Kapan pasukan bergeser, kapan saat siaga serang, termasuk jadwal ransum yang dikirim untuk Rommel dari Italia: BBM, makanan, amunisi, obat-obatan….semua berhasil dibaca dan pesawat pesawat Inggris tinggal mencegatnya.
Sakit-sakitan, sebelum Korp Afrika utara jatuh, Rommel ditarik pulang. Setelah istirahat sebentar dan non-job, 4 November 1943 ia diperbantukan ke Perancis sisi barat, menangani pertahanan pantai dan memimpin Army Grup B.
Ini pasukan kuat, ada hampir satu juta pasukan yang siaga.
Desas desus Sekutu akan melakukan pendaratan besar-besaran di Perancis barat sangat santer sejak awal 1944. Masalahnya ada dua pertanyaan besar yang hinggap di kepala setiap komandan Jerman saat itu: kapan pendaratan akan dilakukan? Dan dimana?
Tak ada yang tahu.
Ini perbedaan besar yang terjadi saat itu.
Inggris memegang kendali aktif, karena anak-anak Bletchley bisa menyadap semua pesan sandi dan tahu persis setiap pergerakan pasukan Jerman, sementara para pimpinan Jerman hanya memegang kendali pasif!
Mereka hanya defensif, sambil menebak-nebak (dan -celakanya- tebakannya salah!) kapan dan dimana invasi akan dilakukan.
Spion-spion Jerman yang disebar di seantero Inggris semua berhasil ditangkap!
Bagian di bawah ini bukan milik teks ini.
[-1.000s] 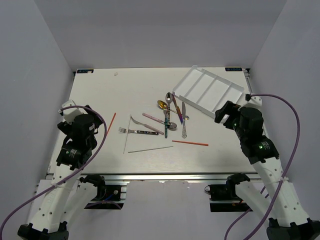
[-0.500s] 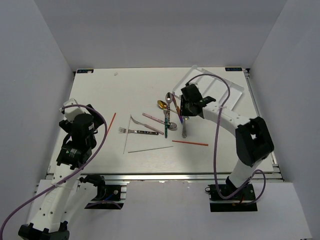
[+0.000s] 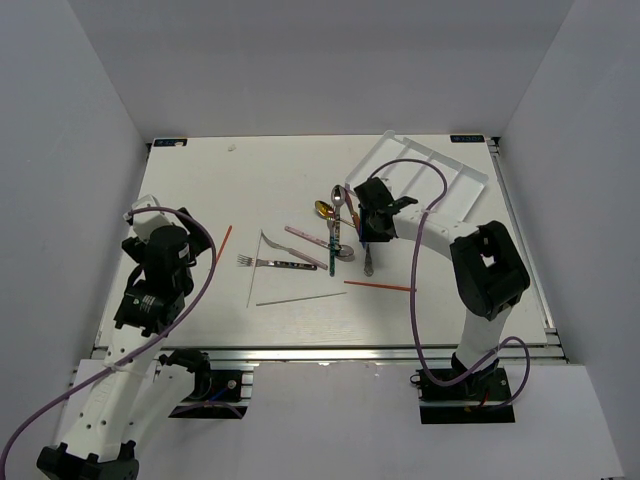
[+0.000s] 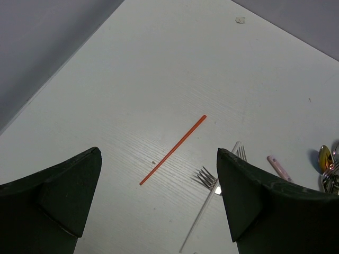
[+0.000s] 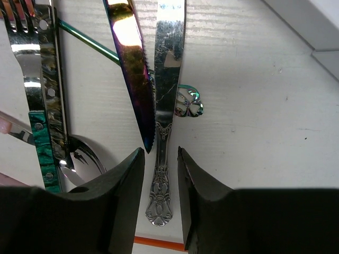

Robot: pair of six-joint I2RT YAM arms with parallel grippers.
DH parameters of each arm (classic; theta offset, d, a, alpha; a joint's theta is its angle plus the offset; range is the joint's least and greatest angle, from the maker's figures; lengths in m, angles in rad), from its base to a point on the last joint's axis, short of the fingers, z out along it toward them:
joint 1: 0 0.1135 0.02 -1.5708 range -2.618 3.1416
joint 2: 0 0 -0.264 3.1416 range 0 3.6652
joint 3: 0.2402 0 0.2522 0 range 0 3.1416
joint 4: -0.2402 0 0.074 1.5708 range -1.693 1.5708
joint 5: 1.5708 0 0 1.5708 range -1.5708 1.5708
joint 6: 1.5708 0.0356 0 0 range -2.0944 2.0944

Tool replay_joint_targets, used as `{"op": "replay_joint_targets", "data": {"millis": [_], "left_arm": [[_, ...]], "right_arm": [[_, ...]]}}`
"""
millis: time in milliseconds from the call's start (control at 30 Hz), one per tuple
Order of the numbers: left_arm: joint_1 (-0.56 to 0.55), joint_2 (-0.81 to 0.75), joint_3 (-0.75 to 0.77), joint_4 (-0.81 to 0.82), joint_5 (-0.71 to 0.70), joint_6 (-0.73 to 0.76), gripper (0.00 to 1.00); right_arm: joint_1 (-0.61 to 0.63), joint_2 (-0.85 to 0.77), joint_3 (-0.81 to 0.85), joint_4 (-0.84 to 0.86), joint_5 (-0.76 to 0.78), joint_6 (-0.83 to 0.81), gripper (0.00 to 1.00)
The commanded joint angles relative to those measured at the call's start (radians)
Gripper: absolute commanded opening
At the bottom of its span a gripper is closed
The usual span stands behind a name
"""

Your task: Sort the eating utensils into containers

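Since a second ago our right gripper (image 5: pixel 160 159) is swinging off the white tray (image 3: pixel 465 170) to the silver knife (image 5: pixel 168 79) beside it, blade tip cut off. Barely parted jaws are straddling its handle. Our left gripper (image 4: pixel 159 153) is gaping, empty.

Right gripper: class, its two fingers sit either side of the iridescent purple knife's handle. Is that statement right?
No. The right wrist view shows the fingers of the right gripper sitting either side of the ornate handle of the silver knife. The iridescent purple knife lies alongside it.
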Motion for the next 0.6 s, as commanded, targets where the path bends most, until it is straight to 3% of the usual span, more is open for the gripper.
{"op": "replay_joint_targets", "data": {"millis": [0, 567], "left_arm": [[0.007, 0.007, 0.003, 0.022, 0.023, 0.010, 0.98], [0.007, 0.005, 0.003, 0.025, 0.034, 0.013, 0.98]], "right_arm": [[0.003, 0.009, -0.019, 0.024, -0.005, -0.011, 0.36], [0.018, 0.078, -0.045, 0.041, 0.009, -0.003, 0.32]]}}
Dan semuanya kemudian membelot menjadi agen ganda!
Para spion ini lalu ramai-ramai mengarahkan titik pendaratan ke tempat yang salah! Yakni ke kota Calais (gambar dua, panah merah) dan celakanya Jerman termakan umpan itu. Begitu keukeuhnya Hitler yakin serangan akan dilakukan ke Calais sampai-sampai ada beberapa divisi tempur berat dengan jajaran tank Tiger, tank canggih dan kuat untuk saat itu, tak boleh digerakkan oleh siapapun kecuali oleh Hitler sendiri!
Dan, naasnya, pendaratan kemudian dilakukan ke 5 pantai Normandia ( foto, panah hitam), jauh di sisi selatan Calais! Lebih celaka lagi, Eisenhower memilih saat yang tepat dalam menyerang: yakni Selasa 6 Juni!
Saat tepat itu karena 2 minggu sebelum serangan cuaca sangat buruk. Hujan lebat terus turun, angin kencang dan ombak besar di sepanjang Selat Kanal.
Masuk tanggal 3 Juni cuaca tetap tak berubah dan -prahara- itu pun terjadi: para komandan teledor! Termasuk Rommel! Ia pergi ke Paris meninggalkan markasnya, sebuah puri besar di desa La Roche-Guyon (peta) untuk membeli hadiah 2 pasang sepatu karena istrinya Lucia Maria Mollin akan ulang tahun tanggal 6 Juni!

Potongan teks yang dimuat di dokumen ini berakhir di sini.